Rabaissé, humilié permanent, régulièrement court-circuité par au-dessus et par en-dessous, ravalé au rang de collaborateur sinon de serviteur, réputé fusible du chef suprême, les mains dans le cambouis car il agit alors qu'il lui est recommandé de ne pas penser : de qui cet état tout à la fois misérable et envié est-il le nom ? Mais du Premier ministre sous la Vème République, n'est-ce pas ! Premier ou Première, d'ailleurs, c'est du pareil au même. Car s'il est censé assurer la conduite du gouvernement, rôle apparemment éminent pour faire bouger le pays, ce second apparaît comme un rouage de troisième ordre. Premier à savoir qu'il arrive, dernier à savoir qu'il s'en va, malheur à celui qui voudrait faire de l'ombre au khalife. Si l'aune de sa popularité devient supérieure à celle du chef de l'Etat, alors sa tête ne tient qu'à un fil, tant il est plus facile de changer de Premier ministre que de changer l'humeur du peuple. "L'enfer de Matignon", c'est ça, on vous dit ! (titre d'un livre de Raphaëlle Bacqué paru en 2008).
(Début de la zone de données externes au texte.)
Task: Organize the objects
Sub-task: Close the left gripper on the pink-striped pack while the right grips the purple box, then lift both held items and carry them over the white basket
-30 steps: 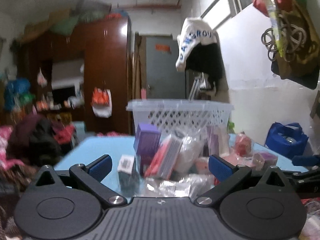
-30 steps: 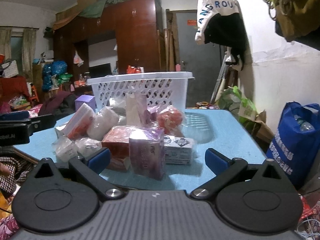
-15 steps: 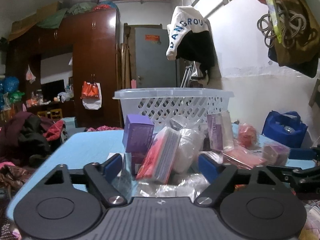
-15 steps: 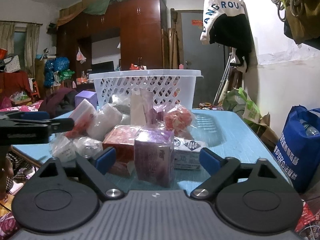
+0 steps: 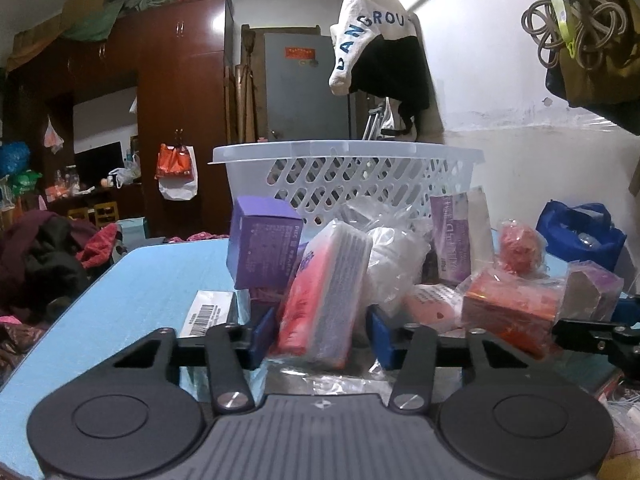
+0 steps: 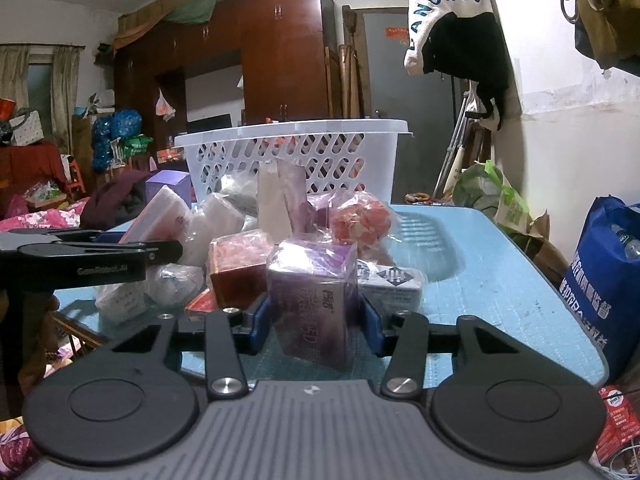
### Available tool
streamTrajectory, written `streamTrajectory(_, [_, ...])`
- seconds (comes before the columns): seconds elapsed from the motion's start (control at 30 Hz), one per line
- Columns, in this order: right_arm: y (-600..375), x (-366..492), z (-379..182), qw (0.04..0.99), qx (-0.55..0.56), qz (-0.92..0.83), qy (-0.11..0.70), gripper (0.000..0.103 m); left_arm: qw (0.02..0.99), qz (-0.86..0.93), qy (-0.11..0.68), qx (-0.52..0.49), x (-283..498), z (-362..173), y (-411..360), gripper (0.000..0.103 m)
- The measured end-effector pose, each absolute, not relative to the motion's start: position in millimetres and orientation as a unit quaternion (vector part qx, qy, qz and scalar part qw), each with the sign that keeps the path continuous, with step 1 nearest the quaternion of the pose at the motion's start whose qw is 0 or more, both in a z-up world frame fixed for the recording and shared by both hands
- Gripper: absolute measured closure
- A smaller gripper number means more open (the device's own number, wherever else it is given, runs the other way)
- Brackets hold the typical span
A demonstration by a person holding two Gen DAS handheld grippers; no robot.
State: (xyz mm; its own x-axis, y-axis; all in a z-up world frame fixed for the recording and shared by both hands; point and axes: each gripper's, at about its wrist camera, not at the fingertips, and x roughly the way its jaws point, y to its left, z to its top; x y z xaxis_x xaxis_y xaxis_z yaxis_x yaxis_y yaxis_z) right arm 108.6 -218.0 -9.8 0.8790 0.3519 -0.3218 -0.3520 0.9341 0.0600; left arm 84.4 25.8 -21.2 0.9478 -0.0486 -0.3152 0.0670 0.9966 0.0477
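I see the white laundry basket [image 5: 344, 168] at the blue table's [image 5: 132, 300] far edge, behind the heap. My left gripper [image 5: 320, 330] brackets the pink tissue pack [image 5: 320, 292]; my right gripper [image 6: 314, 326] clasps the purple box [image 6: 316, 292]. The film wrap could slip, toppling neighbours.

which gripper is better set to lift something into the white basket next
Right, probably. The right gripper brackets the upright purple box squarely, standing free. The left gripper straddles a leaning red-and-white pack wedged in the pile.
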Motion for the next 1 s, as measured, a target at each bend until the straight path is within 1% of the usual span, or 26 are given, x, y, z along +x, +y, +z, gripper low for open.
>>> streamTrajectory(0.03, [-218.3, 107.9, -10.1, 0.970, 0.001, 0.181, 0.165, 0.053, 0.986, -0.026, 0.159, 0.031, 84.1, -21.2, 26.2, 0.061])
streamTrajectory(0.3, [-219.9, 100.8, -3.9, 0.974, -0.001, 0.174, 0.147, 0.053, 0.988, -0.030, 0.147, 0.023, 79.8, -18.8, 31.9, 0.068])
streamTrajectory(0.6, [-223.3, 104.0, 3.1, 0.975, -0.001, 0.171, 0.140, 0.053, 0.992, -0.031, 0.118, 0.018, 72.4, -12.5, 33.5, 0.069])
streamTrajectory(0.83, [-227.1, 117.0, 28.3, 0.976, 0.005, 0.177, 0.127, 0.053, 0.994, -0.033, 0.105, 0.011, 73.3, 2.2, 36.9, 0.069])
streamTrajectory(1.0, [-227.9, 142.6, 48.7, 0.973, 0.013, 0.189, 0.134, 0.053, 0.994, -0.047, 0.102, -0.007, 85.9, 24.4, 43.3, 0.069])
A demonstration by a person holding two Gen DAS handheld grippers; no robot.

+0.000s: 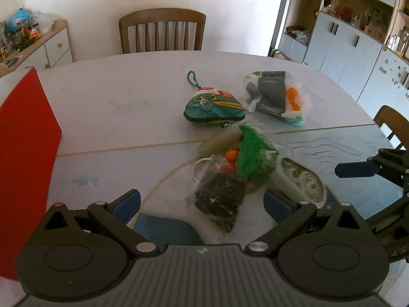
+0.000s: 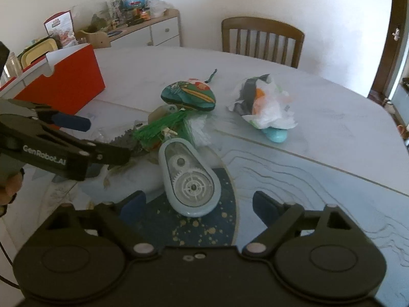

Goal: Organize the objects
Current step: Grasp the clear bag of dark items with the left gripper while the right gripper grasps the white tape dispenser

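soft daylight, brightest on the back wall (image 1: 102, 12); fisheye bends the table (image 2: 332, 117) edges, dark vignette in corners; mild blur softens the near clutter, colours slightly washed.

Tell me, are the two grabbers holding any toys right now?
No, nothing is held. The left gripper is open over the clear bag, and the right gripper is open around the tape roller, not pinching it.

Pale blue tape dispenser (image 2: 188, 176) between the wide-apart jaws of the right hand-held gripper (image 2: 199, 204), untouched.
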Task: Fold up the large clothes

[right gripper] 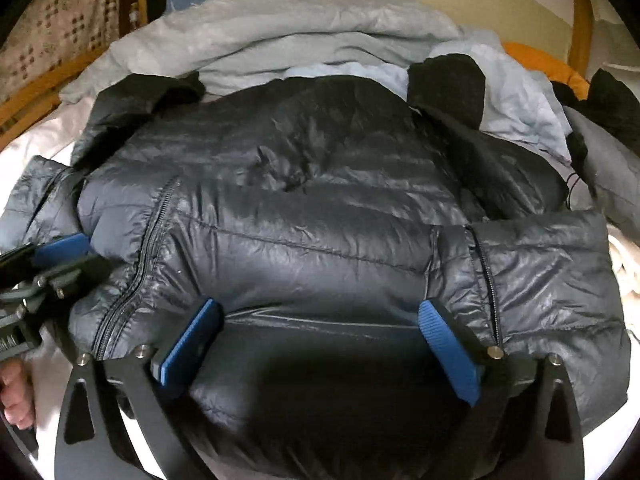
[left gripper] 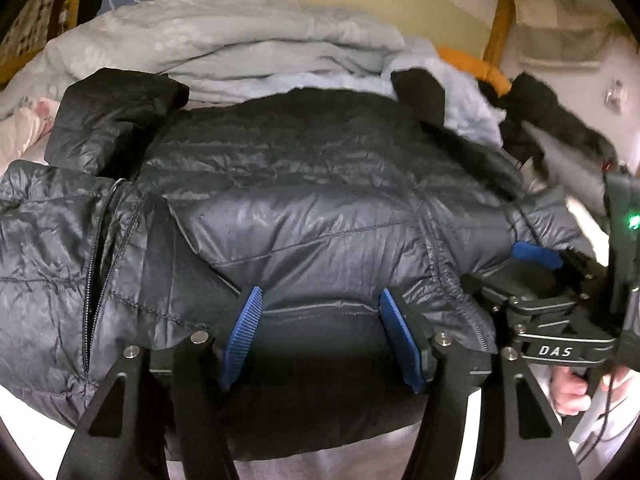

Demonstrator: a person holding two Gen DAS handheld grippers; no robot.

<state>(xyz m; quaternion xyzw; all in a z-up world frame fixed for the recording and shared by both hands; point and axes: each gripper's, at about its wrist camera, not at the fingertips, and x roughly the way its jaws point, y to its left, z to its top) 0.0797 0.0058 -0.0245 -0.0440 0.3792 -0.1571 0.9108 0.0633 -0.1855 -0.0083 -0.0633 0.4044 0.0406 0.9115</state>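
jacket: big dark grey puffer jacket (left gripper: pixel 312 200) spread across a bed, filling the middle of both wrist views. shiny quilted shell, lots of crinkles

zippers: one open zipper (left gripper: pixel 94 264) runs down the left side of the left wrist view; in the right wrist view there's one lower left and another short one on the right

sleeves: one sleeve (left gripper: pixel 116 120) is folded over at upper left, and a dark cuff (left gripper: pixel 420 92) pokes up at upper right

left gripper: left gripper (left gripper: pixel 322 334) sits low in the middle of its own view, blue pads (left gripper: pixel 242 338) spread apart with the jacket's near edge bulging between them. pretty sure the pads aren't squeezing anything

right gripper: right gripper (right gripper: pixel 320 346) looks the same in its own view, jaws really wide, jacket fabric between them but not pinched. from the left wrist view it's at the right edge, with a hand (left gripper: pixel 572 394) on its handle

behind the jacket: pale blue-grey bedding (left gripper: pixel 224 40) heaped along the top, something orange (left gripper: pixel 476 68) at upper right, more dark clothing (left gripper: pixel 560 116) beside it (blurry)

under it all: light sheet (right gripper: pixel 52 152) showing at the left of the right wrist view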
Bof...Si servir le monarque républicain pour ne pas dire Jupiter n'est pas une sinécure, la place ne manque pas de candidats pour autant. Car le poste sert, espère-t-on, de marchepied vers la présidence. Il y a les politiciens connus, blanchis sous le harnois, et aussi ceux qui ne pensaient pas accéder à la fonction et qui, surprise du chef c'est le cas de le dire, sont nommés bel et bien. Tous (et toutes) se voient alors un destin supérieur. "Faites-moi nommer Premier ministre, et vous verrez comme je ferai mon chemin." dit un personnage de Musset dans "Il ne faut jurer de rien". La fonction permet de se faire ou d'entretenir un réseau, de partisans, d'affiliés, voire d'obligés. A noter l'échange entre un solliciteur et Winston Churchill : "Monsieur le Premier Ministre, vous ai-je déjà parlé de mon neveu? - Non, jamais, et je vous en suis très reconnaissant." Certes, on est en Grande-Bretagne, mais ni le piston, ni la reconnaissance "éternelle" de ceux qui pensent pouvoir en bénéficier n'ont de frontière.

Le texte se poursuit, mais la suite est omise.